### Aim of the task
Where does the string "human" appear? Copy every line of the entries below that holds it.

### Records provided
+++

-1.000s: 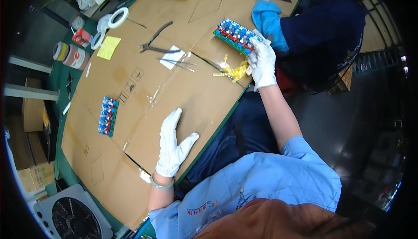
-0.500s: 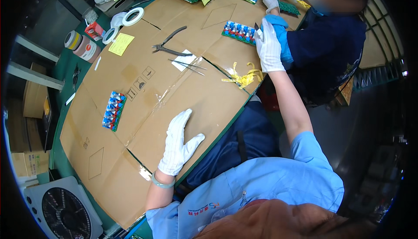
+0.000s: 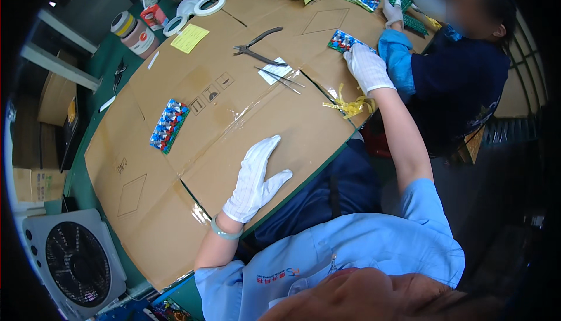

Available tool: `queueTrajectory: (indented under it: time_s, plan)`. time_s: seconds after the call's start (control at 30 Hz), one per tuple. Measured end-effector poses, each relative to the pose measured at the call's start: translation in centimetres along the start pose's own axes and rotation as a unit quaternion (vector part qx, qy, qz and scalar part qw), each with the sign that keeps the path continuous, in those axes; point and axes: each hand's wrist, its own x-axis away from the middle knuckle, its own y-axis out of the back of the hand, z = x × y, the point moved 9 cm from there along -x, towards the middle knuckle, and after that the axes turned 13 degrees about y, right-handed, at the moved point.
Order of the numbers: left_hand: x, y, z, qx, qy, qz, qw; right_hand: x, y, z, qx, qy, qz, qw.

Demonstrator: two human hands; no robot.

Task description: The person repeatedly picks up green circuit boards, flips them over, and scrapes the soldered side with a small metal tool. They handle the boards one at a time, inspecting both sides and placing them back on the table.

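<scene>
Now the left hand (image 3: 255,179) lies flat and open on the cardboard (image 3: 245,116) at lower centre, holding nothing; the right hand (image 3: 367,67) presses, fingers spread, on a board (image 3: 342,41) at upper right.

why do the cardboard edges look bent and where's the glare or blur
Head view: the fisheye lens bows the cardboard sheet toward the dark round rim; glare sits on the clear tape near the left hand; the right hand on the circuit board is sharp; lighting is even, shadows soft.
</scene>
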Motion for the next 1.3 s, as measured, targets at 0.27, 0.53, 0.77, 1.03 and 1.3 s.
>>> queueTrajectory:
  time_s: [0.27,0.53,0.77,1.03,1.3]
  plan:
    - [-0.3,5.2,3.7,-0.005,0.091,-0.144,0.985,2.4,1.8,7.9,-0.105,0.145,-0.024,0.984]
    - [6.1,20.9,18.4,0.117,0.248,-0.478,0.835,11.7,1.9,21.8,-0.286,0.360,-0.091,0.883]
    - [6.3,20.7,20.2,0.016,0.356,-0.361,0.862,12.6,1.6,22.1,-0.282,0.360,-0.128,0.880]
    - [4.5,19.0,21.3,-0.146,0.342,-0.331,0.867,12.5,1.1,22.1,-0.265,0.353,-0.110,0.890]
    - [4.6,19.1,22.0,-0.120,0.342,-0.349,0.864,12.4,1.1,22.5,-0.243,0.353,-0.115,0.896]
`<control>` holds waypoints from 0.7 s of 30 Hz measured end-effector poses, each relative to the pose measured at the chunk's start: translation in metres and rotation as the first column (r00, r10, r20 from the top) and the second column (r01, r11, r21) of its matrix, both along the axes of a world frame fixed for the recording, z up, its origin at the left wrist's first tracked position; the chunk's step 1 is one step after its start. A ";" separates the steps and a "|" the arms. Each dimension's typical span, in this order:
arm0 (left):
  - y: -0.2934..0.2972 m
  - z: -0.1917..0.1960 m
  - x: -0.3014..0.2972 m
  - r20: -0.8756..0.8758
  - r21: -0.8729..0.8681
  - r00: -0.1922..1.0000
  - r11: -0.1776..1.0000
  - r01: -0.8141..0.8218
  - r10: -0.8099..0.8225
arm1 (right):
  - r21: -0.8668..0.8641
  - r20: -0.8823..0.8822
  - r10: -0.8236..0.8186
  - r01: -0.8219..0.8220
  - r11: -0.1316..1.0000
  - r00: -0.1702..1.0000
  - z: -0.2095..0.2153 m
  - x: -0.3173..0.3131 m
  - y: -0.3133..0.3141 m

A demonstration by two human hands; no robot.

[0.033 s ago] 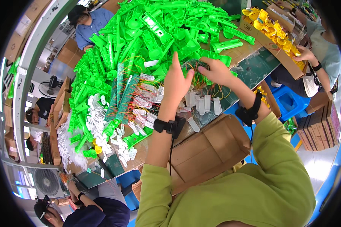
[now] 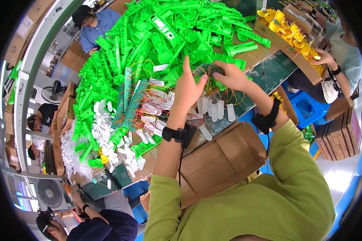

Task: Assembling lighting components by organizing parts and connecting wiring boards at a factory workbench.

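A green circuit board (image 2: pixel 207 69) with thin red and yellow wires lies between my two hands, over the bench. My left hand (image 2: pixel 186 89) is at its left edge, with the index finger stretched up and the thumb against the board; the other fingers are hidden behind. My right hand (image 2: pixel 233 77) pinches the board's right side between thumb and fingers. Below the hands hang wired white flat plastic pieces (image 2: pixel 215 110). Left of my left hand lie long green circuit-board strips (image 2: pixel 135 102), wires spreading from them.
Bright green plastic shells (image 2: pixel 161 44) are heaped behind my hands. Small white parts (image 2: pixel 104 128) lie at the left. An open cardboard box (image 2: pixel 221 156) stands before me. Yellow parts (image 2: pixel 293 36) fill a carton at right, where a co-worker's hand (image 2: pixel 323 57) reaches in. Other people work at left.
My right wrist and forearm have shifted very slightly to the right. Both hands stay at the circuit board, and the rest looks the same.
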State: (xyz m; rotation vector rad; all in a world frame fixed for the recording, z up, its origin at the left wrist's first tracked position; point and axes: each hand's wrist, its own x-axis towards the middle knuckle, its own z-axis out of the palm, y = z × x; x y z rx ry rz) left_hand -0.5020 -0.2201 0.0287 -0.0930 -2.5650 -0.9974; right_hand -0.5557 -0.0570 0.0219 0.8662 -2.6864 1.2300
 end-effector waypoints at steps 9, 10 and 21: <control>-0.003 -0.003 -0.004 0.073 0.085 0.994 0.994 0.075 -0.081 | 0.006 -0.046 0.201 -0.201 0.980 0.979 0.003 0.012 -0.014; 0.002 -0.005 -0.003 0.075 0.087 0.994 0.993 0.077 -0.084 | 0.045 -0.063 0.119 -0.116 0.992 0.991 -0.007 0.010 -0.019; -0.001 0.001 0.004 0.064 0.094 0.997 0.995 0.036 -0.042 | -0.020 -0.042 0.315 -0.316 0.948 0.948 0.002 0.001 -0.007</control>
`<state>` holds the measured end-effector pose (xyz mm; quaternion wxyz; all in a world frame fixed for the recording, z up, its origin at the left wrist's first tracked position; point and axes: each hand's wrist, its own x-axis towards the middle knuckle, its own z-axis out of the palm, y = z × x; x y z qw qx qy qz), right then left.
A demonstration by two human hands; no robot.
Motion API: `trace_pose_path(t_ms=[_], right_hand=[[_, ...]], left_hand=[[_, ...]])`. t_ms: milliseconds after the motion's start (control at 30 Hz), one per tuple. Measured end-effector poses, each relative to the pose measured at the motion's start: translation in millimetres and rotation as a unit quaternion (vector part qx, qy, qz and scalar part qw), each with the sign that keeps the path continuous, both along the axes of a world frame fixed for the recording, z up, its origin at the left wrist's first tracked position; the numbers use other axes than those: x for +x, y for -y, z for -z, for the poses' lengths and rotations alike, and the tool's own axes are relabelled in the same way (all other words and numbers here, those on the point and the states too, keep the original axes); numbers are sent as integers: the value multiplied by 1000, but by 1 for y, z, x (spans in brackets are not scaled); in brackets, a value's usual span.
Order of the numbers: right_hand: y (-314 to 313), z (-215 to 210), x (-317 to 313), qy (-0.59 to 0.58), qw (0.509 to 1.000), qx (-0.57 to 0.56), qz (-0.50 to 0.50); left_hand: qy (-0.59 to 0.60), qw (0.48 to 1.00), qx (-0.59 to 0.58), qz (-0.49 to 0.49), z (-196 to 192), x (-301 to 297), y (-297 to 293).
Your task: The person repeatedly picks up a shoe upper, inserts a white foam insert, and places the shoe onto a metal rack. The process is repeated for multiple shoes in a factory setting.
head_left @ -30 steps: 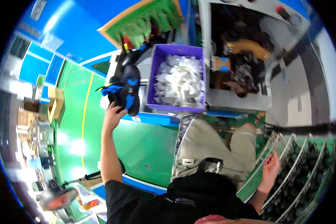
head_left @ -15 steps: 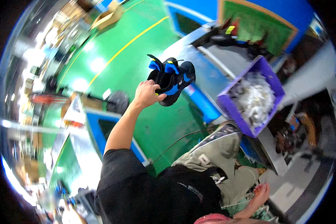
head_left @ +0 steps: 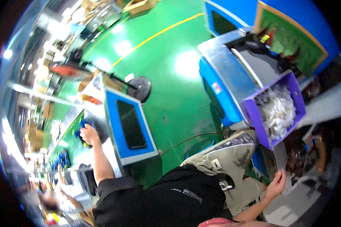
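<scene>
My left hand [head_left: 88,134] is stretched out to the left, closed on a pair of black and blue shoes [head_left: 84,123]. Much of the pair is blurred or hidden behind my fingers. The shoes are at the long worktable [head_left: 104,142] on my left; whether they touch its top I cannot tell. Low on the right, my right hand [head_left: 277,184] hangs beside my trousers, fingers loosely extended and holding nothing that I can see.
A purple bin [head_left: 258,123] full of white crumpled material stands on the right beside a blue and metal workbench [head_left: 225,49]. A fan [head_left: 70,70] with a round dark base [head_left: 140,89] stands beyond the left table. A cable [head_left: 185,140] crosses the green floor. Another person [head_left: 51,202] is at far lower left.
My left hand has carried the shoes from above the floor in front of me leftward to the worktable. My right hand has risen slightly and its fingers have loosened. The view has shifted.
</scene>
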<state>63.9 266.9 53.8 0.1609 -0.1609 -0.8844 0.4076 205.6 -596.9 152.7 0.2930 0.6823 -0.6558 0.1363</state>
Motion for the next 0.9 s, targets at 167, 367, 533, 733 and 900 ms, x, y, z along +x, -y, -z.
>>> trace_pose_path(t_ms=[167,367,533,733,900], right_hand=[[-53,54,-31,-141,962,145,181],[-39,50,-78,-140,925,323,144],[-34,62,-72,-103,927,329,152],[-29,57,-68,-79,929,326,157],[-32,54,-70,-77,927,333,155]], left_hand=[[120,686,179,695,88,-231,-113],[168,439,180,864,119,-541,-331],[104,382,191,898,154,-782,-440],[-73,534,170,825,207,-847,-563],[79,603,28,793,200,-807,-576]])
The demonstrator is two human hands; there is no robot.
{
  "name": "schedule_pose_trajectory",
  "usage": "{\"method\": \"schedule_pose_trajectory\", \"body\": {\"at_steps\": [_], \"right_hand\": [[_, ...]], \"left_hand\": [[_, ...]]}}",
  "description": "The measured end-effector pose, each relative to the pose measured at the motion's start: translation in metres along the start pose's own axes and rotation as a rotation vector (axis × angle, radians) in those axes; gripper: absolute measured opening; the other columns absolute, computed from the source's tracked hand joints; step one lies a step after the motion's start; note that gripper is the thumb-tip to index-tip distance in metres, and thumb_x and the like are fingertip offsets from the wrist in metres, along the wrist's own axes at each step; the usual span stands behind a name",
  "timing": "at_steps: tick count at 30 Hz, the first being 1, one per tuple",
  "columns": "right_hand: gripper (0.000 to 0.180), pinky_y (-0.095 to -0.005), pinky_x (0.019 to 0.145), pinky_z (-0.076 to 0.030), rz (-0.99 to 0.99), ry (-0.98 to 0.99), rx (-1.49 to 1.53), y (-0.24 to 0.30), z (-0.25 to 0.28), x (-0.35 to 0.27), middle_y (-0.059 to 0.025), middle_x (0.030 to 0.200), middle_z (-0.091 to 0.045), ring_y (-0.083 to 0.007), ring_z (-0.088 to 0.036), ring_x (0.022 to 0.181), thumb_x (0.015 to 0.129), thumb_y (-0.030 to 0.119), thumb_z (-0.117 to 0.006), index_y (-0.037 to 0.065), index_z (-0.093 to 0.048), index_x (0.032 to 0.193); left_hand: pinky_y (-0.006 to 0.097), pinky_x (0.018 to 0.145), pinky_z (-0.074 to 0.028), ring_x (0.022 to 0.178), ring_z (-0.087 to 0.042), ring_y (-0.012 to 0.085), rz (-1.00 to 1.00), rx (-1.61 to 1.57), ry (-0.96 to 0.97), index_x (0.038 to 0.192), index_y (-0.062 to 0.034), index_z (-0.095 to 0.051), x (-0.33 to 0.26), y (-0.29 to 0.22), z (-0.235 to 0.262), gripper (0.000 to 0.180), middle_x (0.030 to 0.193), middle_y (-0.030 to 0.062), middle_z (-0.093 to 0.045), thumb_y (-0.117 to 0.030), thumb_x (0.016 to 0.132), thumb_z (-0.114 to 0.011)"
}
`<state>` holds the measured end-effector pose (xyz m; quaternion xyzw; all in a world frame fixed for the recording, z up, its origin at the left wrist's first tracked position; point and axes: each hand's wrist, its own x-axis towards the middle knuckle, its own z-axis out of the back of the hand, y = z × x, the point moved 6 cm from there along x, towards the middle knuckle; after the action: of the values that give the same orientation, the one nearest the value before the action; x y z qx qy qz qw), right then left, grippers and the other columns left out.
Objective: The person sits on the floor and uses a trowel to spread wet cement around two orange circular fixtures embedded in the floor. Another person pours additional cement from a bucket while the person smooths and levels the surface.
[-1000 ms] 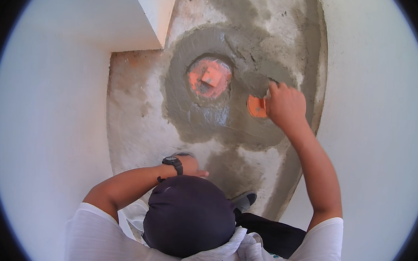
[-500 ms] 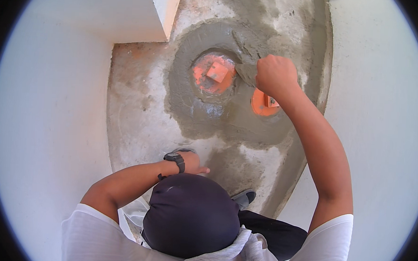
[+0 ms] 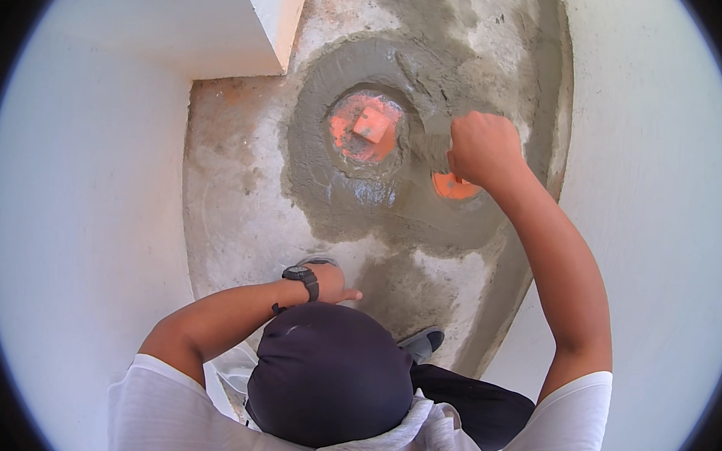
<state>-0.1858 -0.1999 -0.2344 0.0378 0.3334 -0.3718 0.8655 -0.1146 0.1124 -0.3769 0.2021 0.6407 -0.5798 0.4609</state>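
Observation:
My right hand point(image 3: 487, 153) is closed around a trowel, whose handle is hidden inside the fist. The grey trowel blade point(image 3: 436, 140) points left over wet mortar point(image 3: 330, 199) and is hard to tell from it. Left of the blade, an orange round cover point(image 3: 356, 140) with a raised square block lies ringed by the mortar. A smaller orange cover point(image 3: 454, 186) sits just below my right hand, which partly hides it. My left hand point(image 3: 331, 281), with a black watch point(image 3: 303, 280) at the wrist, stays low with its thumb stretched out and holds nothing visible; its other fingers are mostly hidden.
White walls point(image 3: 85, 195) close in on the left and right, and a white wall corner point(image 3: 276, 54) juts in at the upper left. A band of mortar point(image 3: 554, 97) runs along the right wall's foot. A grey shoe point(image 3: 424, 341) rests on the stained concrete floor point(image 3: 233, 178).
My right hand has moved slightly down and to the right with the trowel, covering more of the smaller orange cover. My left hand has stayed in place.

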Motion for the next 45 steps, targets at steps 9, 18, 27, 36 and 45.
{"method": "schedule_pose_trajectory", "body": {"at_steps": [9, 18, 27, 36, 45], "right_hand": [[0.026, -0.0403, 0.071, -0.054, 0.003, -0.182, -0.117, -0.021, 0.017, -0.009, -0.009, 0.091, -0.07, -0.0283, -0.07, 0.083, 0.081, 0.033, -0.079, 0.009, -0.072, 0.088], [0.009, -0.0468, 0.101, -0.043, 0.214, -0.558, -0.347, -0.036, 0.021, 0.031, 0.0007, 0.091, -0.065, -0.0199, -0.063, 0.093, 0.086, 0.012, -0.066, 0.015, -0.071, 0.093], [0.02, -0.0476, 0.114, -0.036, 0.445, -0.541, -0.351, -0.013, 0.039, 0.074, 0.0048, 0.093, -0.064, -0.0173, -0.057, 0.106, 0.081, 0.004, -0.067, 0.017, -0.075, 0.094], [0.014, -0.0419, 0.111, -0.035, 0.606, -0.603, -0.39, -0.004, 0.04, 0.096, 0.0062, 0.087, -0.062, -0.0157, -0.057, 0.103, 0.081, 0.009, -0.068, 0.021, -0.073, 0.084], [0.014, -0.0383, 0.106, -0.038, 0.66, -0.461, -0.394, 0.003, 0.029, 0.099, 0.0062, 0.085, -0.063, -0.0158, -0.057, 0.1, 0.078, 0.008, -0.07, 0.02, -0.074, 0.081]], "left_hand": [[0.039, 0.076, -0.056, 0.068, -0.072, 0.0246, 0.02, 0.0, 0.01, 0.06, -0.011, -0.076, 0.001, 0.001, -0.001, 0.076, 0.065, 0.0054, -0.071, -0.07, 0.097, -0.046], [0.037, 0.076, -0.056, 0.066, -0.071, 0.023, 0.012, 0.014, 0.054, 0.06, -0.011, -0.076, 0.001, -0.002, 0.001, 0.075, 0.062, 0.0037, -0.071, -0.069, 0.098, -0.047], [0.037, 0.075, -0.056, 0.065, -0.071, 0.0217, 0.051, -0.03, 0.061, 0.059, -0.0102, -0.075, 0.003, 0.003, -0.002, 0.075, 0.062, 0.0029, -0.071, -0.067, 0.099, -0.046], [0.034, 0.073, -0.056, 0.062, -0.071, 0.0184, 0.083, -0.082, 0.086, 0.06, -0.0077, -0.073, -0.001, 0.002, 0.004, 0.077, 0.061, 0.0024, -0.07, -0.068, 0.099, -0.045], [0.033, 0.07, -0.056, 0.06, -0.07, 0.0168, 0.071, -0.092, 0.135, 0.06, -0.0073, -0.073, -0.006, -0.003, 0.011, 0.078, 0.058, 0.0026, -0.069, -0.068, 0.1, -0.044]]}}
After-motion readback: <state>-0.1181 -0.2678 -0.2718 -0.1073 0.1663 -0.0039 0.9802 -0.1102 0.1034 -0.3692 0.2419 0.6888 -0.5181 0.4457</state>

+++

### Written response
Demonstrator: two human hands; no robot.
A demonstration by two human hands; no robot.
A demonstration by two human hands; no robot.
The demonstrator is two human hands; there is no robot.

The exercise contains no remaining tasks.